State ex rel. Lee v. Buchanan, 34336

Citation191 So.2d 33
Decision Date05 October 1966
Docket NumberNo. 34336,34336
PartiesSTATE of Florida ex rel. Joel N. LEE, Appellant, v. T. A. BUCHANAN, as Sheriff of Dade County, Florida, Appellee.
CourtUnited States State Supreme Court of Florida

Jepeway & Gassen and Joe N. Unger, Miami, for appellant.

Earl Faircloth, Atty. Gen., and William D. Roth, Asst. Atty. Gen., for appellee.

KANNER, District Judge (Ret.).

A writ of habeas corpus obtained by appellant was quashed by the circuit court, which held that section 72.40(2)(a), Florida Statutes, F.S.A., 1 under which appellant was informed against and arrested, was not so vague and indefinite as to render it violative of the state or federal constitutions. This is a direct appeal from the order of the court so finding.

A proceeding in habeas corpus is civil rather than criminal in nature, even though sought in behalf of one charged with or convicted of a crime. Crownover v. Shannon, Florida 1964, 170 So.2d 299; State ex rel. Deeb v. Fabisinski, 1933, 111 Fla. 454, 152 So. 207, 156 So. 261. The circuit court terminated the habeas corpus proceeding by passing directly upon the validity of the statute and remanding the appellant to custody. The order thus constituted a final adjudication, the appeal from which is properly lodged here. Article V, section 4(2), Florida Constitution, F.S.A.

The information against appellant, an attorney at law licensed to practice in Florida, alleged that he had unlawfully charged and received compensation or money other than that allowed by law in connection with placement of a child for adoption or an adoption proceeding. The lower court in its order framed the primary issue as being whether the provisions of the statute were '* * * so vague and indefinite as to render this section of the statute unconstitutional.' It found the statute to be a constitutionally valid exercise of the police power of the legislature. The fact that a jury might be required to determine a question of reasonableness did not in the court's opinion render the statute too vague to afford a practical guide to permissible conduct. United States v. Ragen, 1942, 314 U.S. 513, 62 S.Ct. 374, 86 L.Ed. 383, was cited for this premise.

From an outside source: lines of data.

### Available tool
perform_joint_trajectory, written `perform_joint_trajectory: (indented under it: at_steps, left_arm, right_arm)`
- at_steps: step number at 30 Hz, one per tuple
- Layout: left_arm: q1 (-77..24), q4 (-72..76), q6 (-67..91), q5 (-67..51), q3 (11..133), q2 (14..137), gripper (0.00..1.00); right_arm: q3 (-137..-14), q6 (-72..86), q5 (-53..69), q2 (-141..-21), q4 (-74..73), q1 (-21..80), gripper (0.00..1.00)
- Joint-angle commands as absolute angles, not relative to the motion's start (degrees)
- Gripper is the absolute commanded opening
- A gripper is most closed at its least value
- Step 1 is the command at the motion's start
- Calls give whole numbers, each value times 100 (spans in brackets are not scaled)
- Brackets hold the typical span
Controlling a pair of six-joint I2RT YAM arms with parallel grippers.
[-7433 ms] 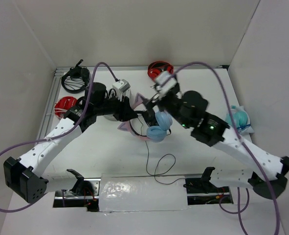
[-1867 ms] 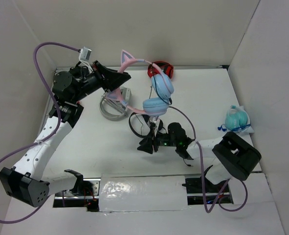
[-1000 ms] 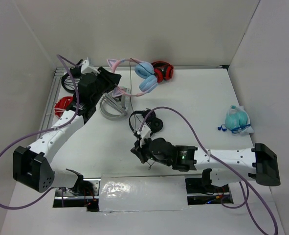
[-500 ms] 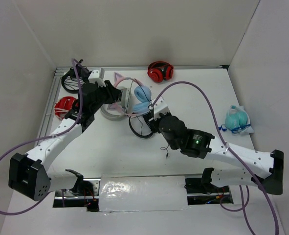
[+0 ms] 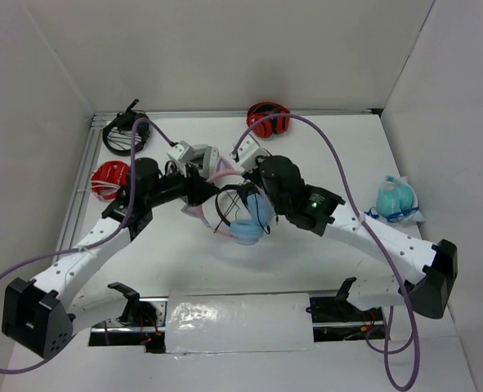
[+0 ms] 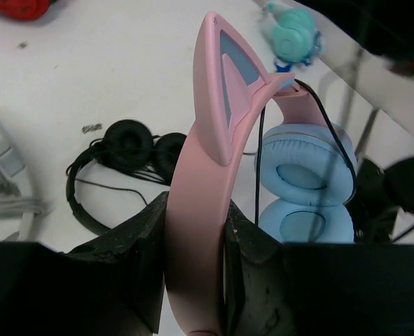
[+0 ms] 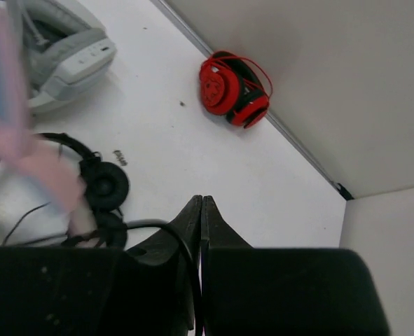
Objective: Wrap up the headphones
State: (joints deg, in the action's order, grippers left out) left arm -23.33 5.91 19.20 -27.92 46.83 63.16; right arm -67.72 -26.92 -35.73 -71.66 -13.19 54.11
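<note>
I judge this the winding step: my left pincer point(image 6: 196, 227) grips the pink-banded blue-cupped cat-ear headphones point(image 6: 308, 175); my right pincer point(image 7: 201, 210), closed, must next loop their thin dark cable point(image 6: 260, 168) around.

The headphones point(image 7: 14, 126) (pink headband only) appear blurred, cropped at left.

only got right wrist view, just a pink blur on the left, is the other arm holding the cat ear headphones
observer: yes, in the left wrist view the left gripper has its jaws clamped on the pink headband of the headphones
operator: where are the ear cups
observer: both blue ear cups hang side by side past the cat ear, with the thin dark cable running down beside them
operator: anything off to my right
observer: a teal bundle lies far out on that side in the top view
</note>
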Motion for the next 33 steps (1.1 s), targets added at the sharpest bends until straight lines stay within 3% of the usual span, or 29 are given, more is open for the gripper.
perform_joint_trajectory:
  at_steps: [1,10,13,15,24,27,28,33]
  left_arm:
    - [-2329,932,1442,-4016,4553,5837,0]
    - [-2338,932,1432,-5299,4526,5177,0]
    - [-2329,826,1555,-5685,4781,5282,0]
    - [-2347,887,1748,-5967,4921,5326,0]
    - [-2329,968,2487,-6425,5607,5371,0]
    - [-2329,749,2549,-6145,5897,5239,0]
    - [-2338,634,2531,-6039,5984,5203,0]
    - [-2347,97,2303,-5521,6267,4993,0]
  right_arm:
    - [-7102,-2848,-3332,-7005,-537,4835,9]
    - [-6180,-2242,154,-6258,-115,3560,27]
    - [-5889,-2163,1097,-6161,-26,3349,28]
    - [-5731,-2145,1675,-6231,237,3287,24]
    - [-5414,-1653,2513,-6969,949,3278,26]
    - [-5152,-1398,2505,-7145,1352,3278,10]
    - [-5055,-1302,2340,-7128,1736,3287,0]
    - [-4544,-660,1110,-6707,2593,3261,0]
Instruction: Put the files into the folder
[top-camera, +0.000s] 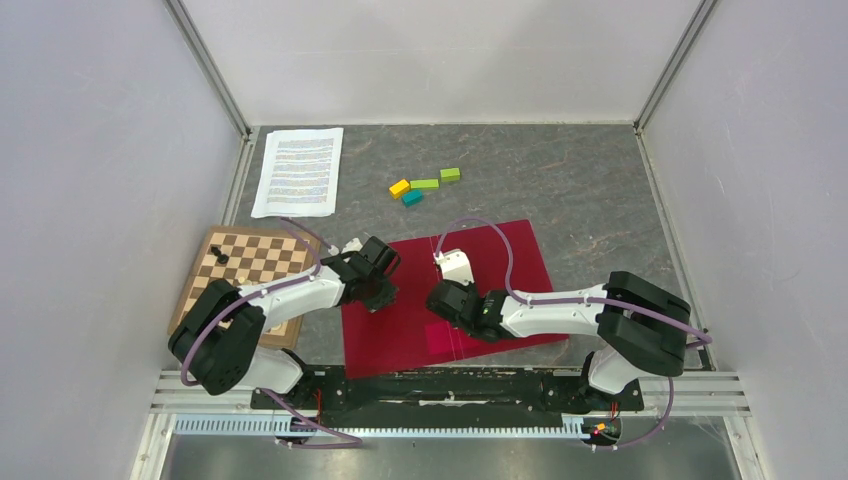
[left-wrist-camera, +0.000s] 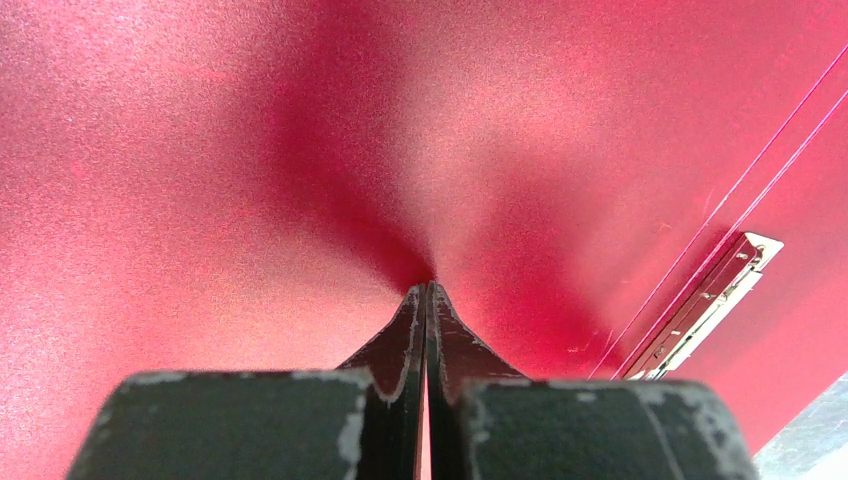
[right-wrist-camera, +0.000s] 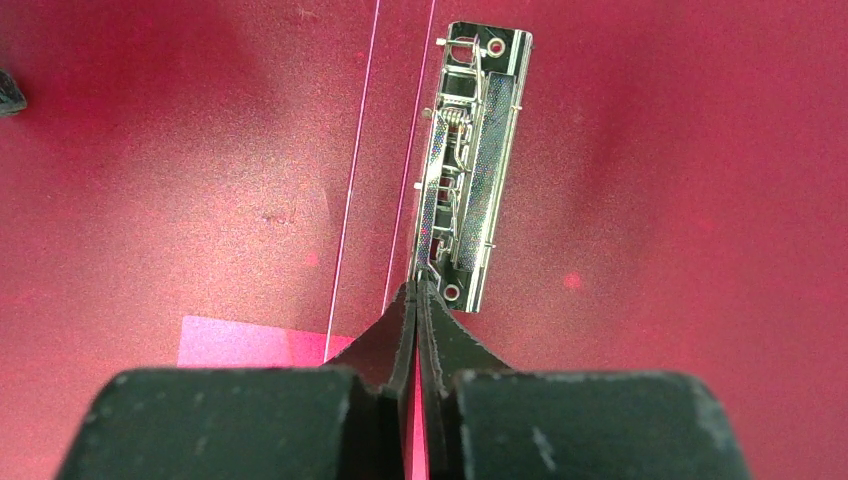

This court, in Brock v. Hardie, 1934, 114 Fla. 670, 154 So. 690, presented guidelines for testing the constitutional validity of a Florida statute under a question of vagueness, considering at some length the case of Cline v. Frink Dairy Co., 1927, 274 U.S. 445, 47 S.Ct. 681, 71 L.Ed. 1146. There, we said:

'* * * Whether the words of the Florida statute are sufficiently explicit to inform those who are subject to its provisions what conduct on their part will render them liable to its penalties is the test by which the statute must stand or fall, because, as was stated in the opinion above mentioned, (Cline v. Frink Dairy Co.) 'a statute which either forbids or requires the doing of an act in terms to vague that men of common intelligence must necessarily guess at its meaning and differ as to its application violates the first essential of due process of law.'

'Such seems to be the test approved by the Supreme Court of the United States. Citation of authorities as to what may be considered the exact meaning of the phrase 'so vague that men of common intelligence must necessarily guess at its meaning,' so that certain conduct may be considered within or outside the true meaning of that phrase, or what language of a statute may lie within or without it, would be of little aid to us.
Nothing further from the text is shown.